Setelah selesai menjalankan kewajibannya sebagai muslimah yaitu sholat magrib, kini Atika sedang makan bersama Abuyanya.
"Mau tambah ikan Abuya?" tawar Atika dengan membawa rantang yang berisi ikan Lele.
"Sudah, Abuya sudah ambil satu" jawab pak Ilham yang dibalas anggukan oleh Atika.
Memang pak Ilham termasuk orang yang sederhana, beliau sangat manata hidupnya hanya diperuntukkan untuk akhirat.
Jadi untuk nafsu dunia beliau tidak ingin memupuknya, termasuk tentang makanan. Apapun itu akan beliau syukuri, dan tak tanggung beliau rela berpuasa dadakan hanya untuk memberikan makan pada fakir miskin yang terkadang bersinggah dimasjid.
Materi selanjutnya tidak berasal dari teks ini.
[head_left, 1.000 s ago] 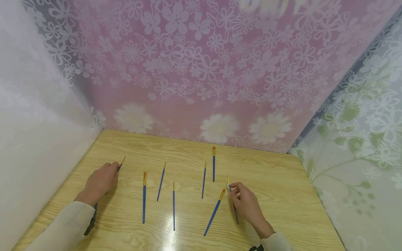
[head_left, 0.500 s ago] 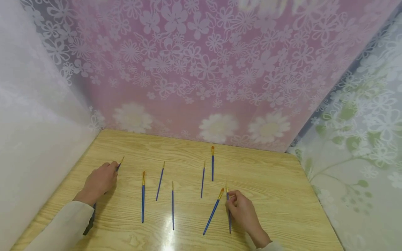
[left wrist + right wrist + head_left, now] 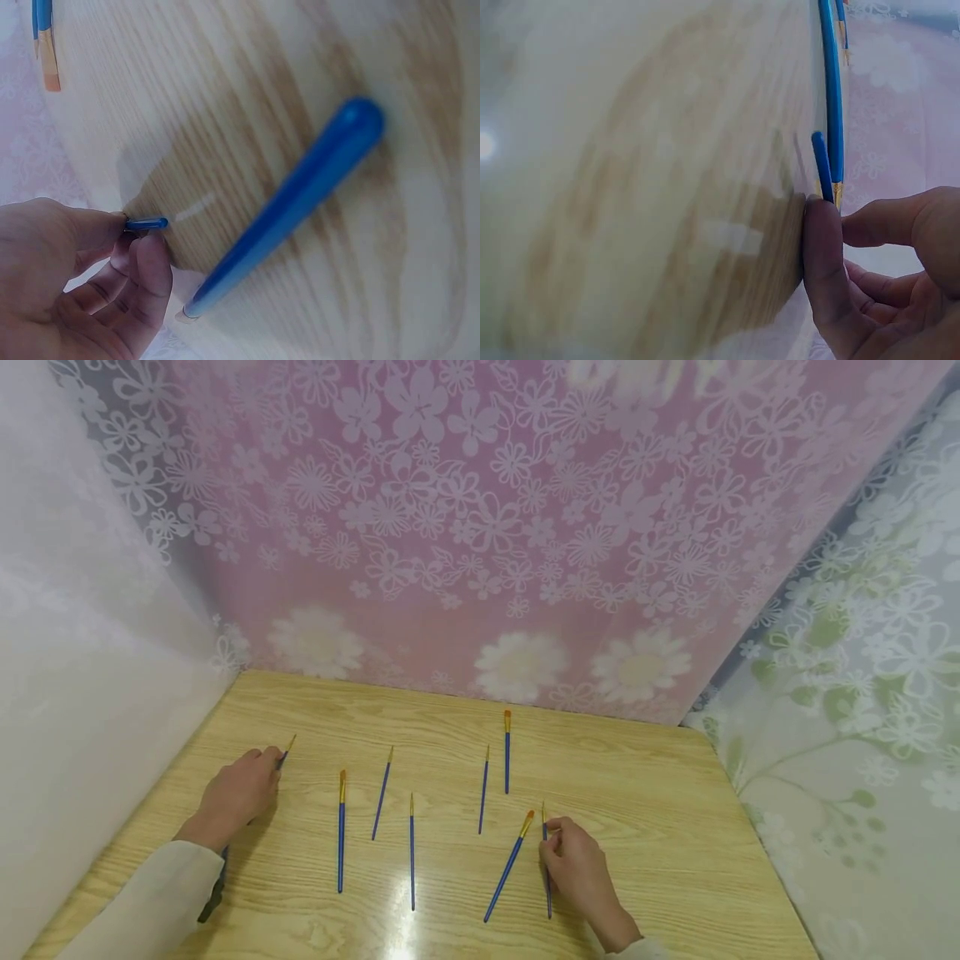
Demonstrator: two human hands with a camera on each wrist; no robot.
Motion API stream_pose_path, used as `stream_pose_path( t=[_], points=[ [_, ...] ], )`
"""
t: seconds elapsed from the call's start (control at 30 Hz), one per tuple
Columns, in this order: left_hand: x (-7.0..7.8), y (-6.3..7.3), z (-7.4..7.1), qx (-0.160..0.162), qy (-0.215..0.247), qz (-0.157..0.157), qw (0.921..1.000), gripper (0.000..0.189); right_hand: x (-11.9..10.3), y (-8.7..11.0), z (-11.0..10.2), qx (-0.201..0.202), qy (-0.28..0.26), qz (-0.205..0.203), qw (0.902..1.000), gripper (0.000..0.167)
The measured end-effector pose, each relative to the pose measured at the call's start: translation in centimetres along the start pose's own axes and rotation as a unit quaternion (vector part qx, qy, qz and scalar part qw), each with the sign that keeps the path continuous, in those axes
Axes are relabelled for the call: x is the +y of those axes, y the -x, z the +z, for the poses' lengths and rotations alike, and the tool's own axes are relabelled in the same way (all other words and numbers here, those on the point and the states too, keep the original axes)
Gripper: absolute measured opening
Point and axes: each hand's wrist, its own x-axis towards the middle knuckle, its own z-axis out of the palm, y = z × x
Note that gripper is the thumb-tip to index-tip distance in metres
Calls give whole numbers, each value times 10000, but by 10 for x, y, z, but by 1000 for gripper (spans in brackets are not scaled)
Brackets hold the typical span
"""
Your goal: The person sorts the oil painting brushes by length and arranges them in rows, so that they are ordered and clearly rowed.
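Note:
At the left of the head view, my left hand (image 3: pixel 238 793) pinches a slim paintbrush (image 3: pixel 287 751) with a blue handle and gold tip. Its blue handle end pokes out between thumb and fingers in the left wrist view, where a thicker blue-handled brush (image 3: pixel 289 206) appears large, close to the camera. On the right, my right hand (image 3: pixel 581 864) has thumb and index finger on another thin blue brush (image 3: pixel 548 897), whose pointed tip faces the back wall. Just left of it lies a slanted flat brush (image 3: pixel 510 870) with orange bristles.
Several more blue brushes lie spread over the wooden table (image 3: pixel 637 777), among them a flat brush (image 3: pixel 342 835), a thin brush (image 3: pixel 412 860) and a far flat brush (image 3: pixel 507 756). A pink floral backdrop (image 3: pixel 450 527) stands behind, with pale side walls.
My right hand has moved a little left and toward the front edge with its brush, which now stands straighter beside the slanted one. My left hand has stayed nearly still.

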Motion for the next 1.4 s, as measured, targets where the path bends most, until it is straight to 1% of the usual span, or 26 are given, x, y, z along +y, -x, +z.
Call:
stream_pose_path(
  t=[0.13,0.5,0.67,0.83,1.0,1.13,1.27,1.4],
  points=[
    [1,0,-1,-1,2,-15,10000,32,-2,0,1,71,310,-98,9994,32],
    [-1,-1,1,60,22,41,10000,32,-3,-3,4,152,684,-46,9975,35],
    [-3,-1,2,44,77,63,9999,31,-3,-2,4,94,655,-29,9978,34],
    [-3,-1,2,-25,123,24,9999,31,-3,-1,3,91,800,-154,9966,33],
    [-2,-2,1,-22,97,-5,10000,33,-3,1,3,67,811,-282,9963,32],
    [-1,-2,0,-66,77,-52,9999,33,-2,3,4,-2,726,-264,9970,33],
    [-1,-2,0,-137,82,-107,9998,34,-1,4,5,-51,766,-191,9969,34],
    [-2,-2,1,-137,103,-92,9998,34,-2,4,3,-82,739,8,9972,36]
  ],
)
Sebagai pengurus masjid dan guru TPQ memang tak banyak yang dihasilkan, tapi justru hidup yang seperti ini beliau inginkan sedari dulu. Dan alhamdulillahnya beliau sangat menikmati kehidupannya saat ini.
Tak ada lagi obrolan, karena mulut mereka masih penuh dengan makanan. Hingga piring keduanya kosongpun masih belum ada pembicaraan, hingga Atika yang memulainya.
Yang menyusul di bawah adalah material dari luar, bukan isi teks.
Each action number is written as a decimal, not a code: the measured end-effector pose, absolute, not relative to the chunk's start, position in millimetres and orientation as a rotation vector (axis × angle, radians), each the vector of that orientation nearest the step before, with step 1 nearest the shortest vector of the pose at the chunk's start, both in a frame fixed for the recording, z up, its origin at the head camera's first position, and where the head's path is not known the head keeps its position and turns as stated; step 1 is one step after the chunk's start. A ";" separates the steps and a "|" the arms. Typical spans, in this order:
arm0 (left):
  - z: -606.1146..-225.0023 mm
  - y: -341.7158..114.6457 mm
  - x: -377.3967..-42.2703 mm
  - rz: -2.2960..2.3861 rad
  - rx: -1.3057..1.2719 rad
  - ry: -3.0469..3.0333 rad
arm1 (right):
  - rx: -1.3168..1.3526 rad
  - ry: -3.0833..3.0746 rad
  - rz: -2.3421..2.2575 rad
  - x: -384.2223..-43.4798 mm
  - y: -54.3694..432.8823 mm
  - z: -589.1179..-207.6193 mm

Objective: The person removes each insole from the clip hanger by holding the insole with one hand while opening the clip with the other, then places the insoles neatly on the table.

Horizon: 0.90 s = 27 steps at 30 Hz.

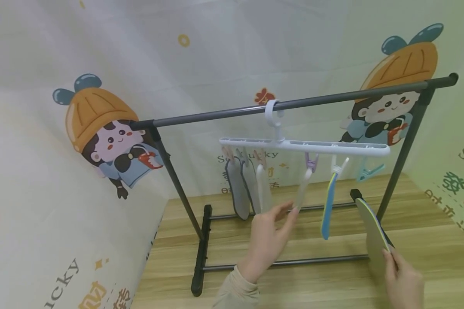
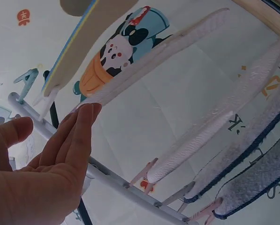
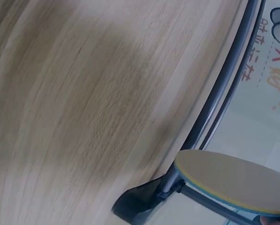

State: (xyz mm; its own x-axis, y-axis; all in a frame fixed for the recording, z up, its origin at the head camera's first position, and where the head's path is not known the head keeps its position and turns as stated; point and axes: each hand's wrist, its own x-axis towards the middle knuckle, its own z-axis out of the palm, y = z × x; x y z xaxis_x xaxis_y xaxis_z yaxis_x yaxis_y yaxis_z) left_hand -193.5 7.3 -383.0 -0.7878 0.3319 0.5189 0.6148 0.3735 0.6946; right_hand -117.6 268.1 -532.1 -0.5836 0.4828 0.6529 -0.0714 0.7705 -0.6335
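Observation:
A white clip hanger [image 1: 332, 149] hangs from the rack's top bar. On its left side, clothespins hold two grey insoles [image 1: 237, 189] and a white insole [image 1: 262, 189]. A second white insole [image 1: 303, 186] hangs from a purple clothespin [image 1: 311, 162]; my left hand [image 1: 268, 236] is beside it, fingers extended and thumb apart. Further right, a white clothespin [image 1: 339, 167] holds a blue-and-yellow-edged insole [image 1: 328, 214]. The teal clothespin [image 1: 370, 172] at the right end holds nothing. My right hand [image 1: 404, 279] grips another beige insole [image 1: 373, 231] with a blue-and-yellow edge by its lower end.
A black metal rack [image 1: 224, 113] stands on a wood-grain surface [image 1: 317, 283], its lower crossbars [image 1: 321, 260] running behind and below my hands. Printed cloth [image 1: 209, 56] with cartoon figures hangs behind and at both sides.

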 end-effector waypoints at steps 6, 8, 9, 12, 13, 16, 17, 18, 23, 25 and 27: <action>-389.1 -0.8 -195.4 -1.450 -0.813 -2.373 | -0.352 -2.134 0.786 -113.4 281.0 -528.7; -390.1 -3.4 -195.1 -1.478 -0.801 -2.387 | -0.418 -2.183 0.807 -111.5 286.2 -526.3; -390.6 -4.8 -195.1 -1.489 -0.794 -2.391 | -0.450 -2.205 0.813 -110.5 289.2 -525.2; -393.1 -8.3 -195.7 -1.494 -0.776 -2.403 | -0.571 -2.252 0.835 -107.9 298.7 -521.3; -393.8 -9.5 -195.7 -1.499 -0.770 -2.407 | -0.600 -2.252 0.840 -106.9 302.1 -520.1; -396.0 -12.9 -195.8 -1.510 -0.756 -2.419 | -0.661 -2.250 0.833 -103.9 313.1 -516.7; -396.6 -14.0 -195.7 -1.513 -0.754 -2.421 | -0.670 -2.248 0.821 -102.6 316.7 -515.8; -397.3 -15.2 -195.7 -1.515 -0.751 -2.425 | -0.684 -2.258 0.820 -101.3 320.7 -515.1; -401.3 -20.4 -196.0 -1.509 -0.729 -2.453 | -0.765 -2.309 0.883 -97.5 339.7 -513.1; -403.0 -22.8 -196.3 -1.499 -0.723 -2.466 | -0.785 -2.312 0.931 -97.2 347.6 -513.7; -404.4 -25.3 -196.9 -1.482 -0.718 -2.479 | -0.775 -2.294 0.938 -97.1 355.7 -515.9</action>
State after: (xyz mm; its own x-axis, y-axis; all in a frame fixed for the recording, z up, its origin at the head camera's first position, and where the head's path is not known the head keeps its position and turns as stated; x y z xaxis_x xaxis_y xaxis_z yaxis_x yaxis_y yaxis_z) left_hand -196.9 -25.3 -404.4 -0.8708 0.3168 0.3760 0.4812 0.3916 0.7843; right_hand -97.1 355.7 -515.9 -0.6896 0.6767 0.2579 0.3020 0.5924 -0.7469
"Biar Atika yang cuci piring Abuya" ucap Atika dengan membereskan alat makan mereka.
"Iya terima kasih anak Abuya" senyum terbit dibibir pak Ilham.
"Makanan yang lebih itu simpan dikamar Abuya saja, mungkin besok Abuya nerus puasa jadi bisa untuk makan sahur" lanjut pak Ilham.
"Siap Abuya"
Lalu keduanya sibuk dengan pekerjaan mereka masing-masing. Atika sibuk mencuci piring dan menata makanan lebih di kamar pak Ilham sekaligus memasak nasi untuk makan sahur Abuyanya, sedangkan pak Ilham sibuk dengan sambungan speaker untuk menyalakan lantunan ayat suci yang biasa di dengarkan sebelum adanya adzan karena sebentar lagi akan memasuki waktu sholat Isya'.
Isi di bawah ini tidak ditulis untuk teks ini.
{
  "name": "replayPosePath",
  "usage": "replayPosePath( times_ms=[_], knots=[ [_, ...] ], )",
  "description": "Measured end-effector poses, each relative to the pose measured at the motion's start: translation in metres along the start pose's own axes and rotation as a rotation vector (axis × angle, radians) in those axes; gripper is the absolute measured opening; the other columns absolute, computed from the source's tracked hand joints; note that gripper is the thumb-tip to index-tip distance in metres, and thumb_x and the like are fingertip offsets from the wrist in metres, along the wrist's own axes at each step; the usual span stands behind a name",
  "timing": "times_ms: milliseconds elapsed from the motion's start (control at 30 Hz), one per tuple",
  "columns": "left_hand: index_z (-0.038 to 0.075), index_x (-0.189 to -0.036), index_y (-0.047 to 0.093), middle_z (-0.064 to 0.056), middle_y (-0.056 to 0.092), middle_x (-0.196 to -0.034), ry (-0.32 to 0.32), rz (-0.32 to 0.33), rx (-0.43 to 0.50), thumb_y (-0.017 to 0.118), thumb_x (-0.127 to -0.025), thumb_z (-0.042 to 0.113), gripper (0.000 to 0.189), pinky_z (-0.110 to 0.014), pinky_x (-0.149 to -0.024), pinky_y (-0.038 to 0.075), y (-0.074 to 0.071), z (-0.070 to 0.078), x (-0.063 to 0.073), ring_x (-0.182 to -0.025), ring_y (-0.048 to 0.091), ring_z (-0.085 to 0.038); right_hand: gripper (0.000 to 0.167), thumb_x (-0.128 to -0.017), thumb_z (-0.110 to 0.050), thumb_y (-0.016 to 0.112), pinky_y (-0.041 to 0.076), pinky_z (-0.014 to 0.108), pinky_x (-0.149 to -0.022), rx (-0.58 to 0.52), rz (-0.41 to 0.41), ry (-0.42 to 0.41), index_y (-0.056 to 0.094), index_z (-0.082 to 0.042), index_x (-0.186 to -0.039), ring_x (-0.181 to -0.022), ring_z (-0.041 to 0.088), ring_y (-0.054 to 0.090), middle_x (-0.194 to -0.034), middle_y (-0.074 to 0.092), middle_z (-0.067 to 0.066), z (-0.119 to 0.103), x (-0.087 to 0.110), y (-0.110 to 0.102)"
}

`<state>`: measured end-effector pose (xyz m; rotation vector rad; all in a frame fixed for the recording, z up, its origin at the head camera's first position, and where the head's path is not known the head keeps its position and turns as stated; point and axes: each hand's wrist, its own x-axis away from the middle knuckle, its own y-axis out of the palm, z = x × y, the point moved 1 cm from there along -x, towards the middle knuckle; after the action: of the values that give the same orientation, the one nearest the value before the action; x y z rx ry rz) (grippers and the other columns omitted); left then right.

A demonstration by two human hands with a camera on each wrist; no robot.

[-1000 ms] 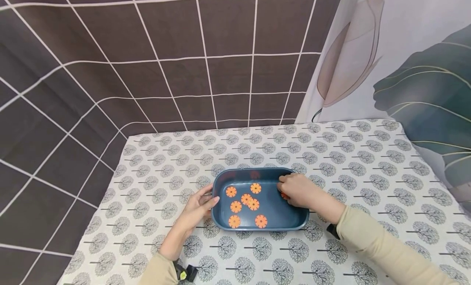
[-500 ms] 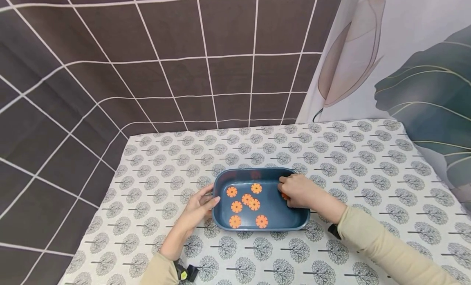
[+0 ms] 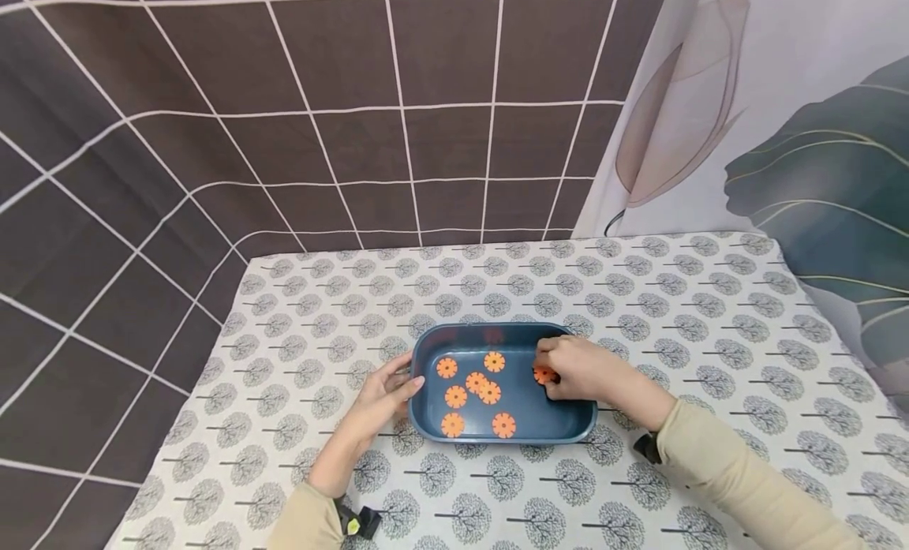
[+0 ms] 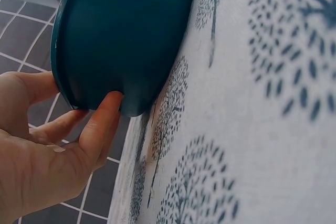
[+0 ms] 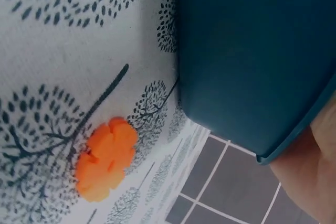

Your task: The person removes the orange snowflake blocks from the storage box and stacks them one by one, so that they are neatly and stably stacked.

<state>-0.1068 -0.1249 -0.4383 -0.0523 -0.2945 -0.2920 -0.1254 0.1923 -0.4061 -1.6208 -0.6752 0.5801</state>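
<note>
A dark blue oblong plastic tub (image 3: 525, 424) rests on the table. My left hand (image 3: 376, 398) grips its left end, thumb over the rim and fingers against the outer wall (image 4: 121, 35). Inside the tub, my right hand (image 3: 578, 368) has its fingers curled at an orange notched disc (image 3: 543, 375), partly covered by the hand. More flower-like orange discs lie on the tub floor, including one (image 3: 503, 425) near the front wall and two overlapping in the middle (image 3: 488, 392). The right wrist view does not show my right fingertips, which are behind the tub wall.
Another orange notched disc (image 5: 106, 159) lies on the tablecloth outside the tub, seen only in the right wrist view. White cloth with printed trees (image 3: 319, 376) covers the table. Dark gridded fabric (image 3: 341, 147) hangs behind, with a leaf-patterned curtain (image 3: 824, 179) at right.
My right hand has shifted slightly and more of the orange disc at its fingers shows now. The left hand and the tub stay in place.
</note>
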Motion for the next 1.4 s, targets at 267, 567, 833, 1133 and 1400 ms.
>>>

Setelah urusan mereka selesai, mereka kembali pada titik temu sebelumnya.
"Abuya" panggil Atika.
"Iya?"
"Atika menemukan KTP ini" Atika menyerahkan kartu itu pada pak Ilham.
"Oh, ini punya tamu Abuya yang tadi kesini sebelum kamu datang" ucap pak Ilham saat sudah melihat nama yang tertera pada KTP itu.
"Sepertinya Atika tau orang itu, Abuya"
"Iya kah?"
Atika sedikit memutar kembali memorinya, dia pernah mendengar nama itu. Dan seketika memorinya terulang pada kejadian siang tadi.
"Iya, Atika tau. Tadi saat Atika pulang mengajar dari pesantren, Atika sempat ketemu preman. Lalu ada gerombolan lain yang datang, awalnya Atika kira mereka itu satu genk eh ternyata gerombolan yang baru datang itu yang membela Atika" jelas Atika sambil sedikit berpikir.
"Kalo tidak salah pemimpinnya itu bernama Abe, tapi saat ada bapak-bapak tua, dia dipanggil dengan naman Abdurrahman Dhiafahkri. Sama bukan dengan nama pemilik KTP itu?" lanjut Atika.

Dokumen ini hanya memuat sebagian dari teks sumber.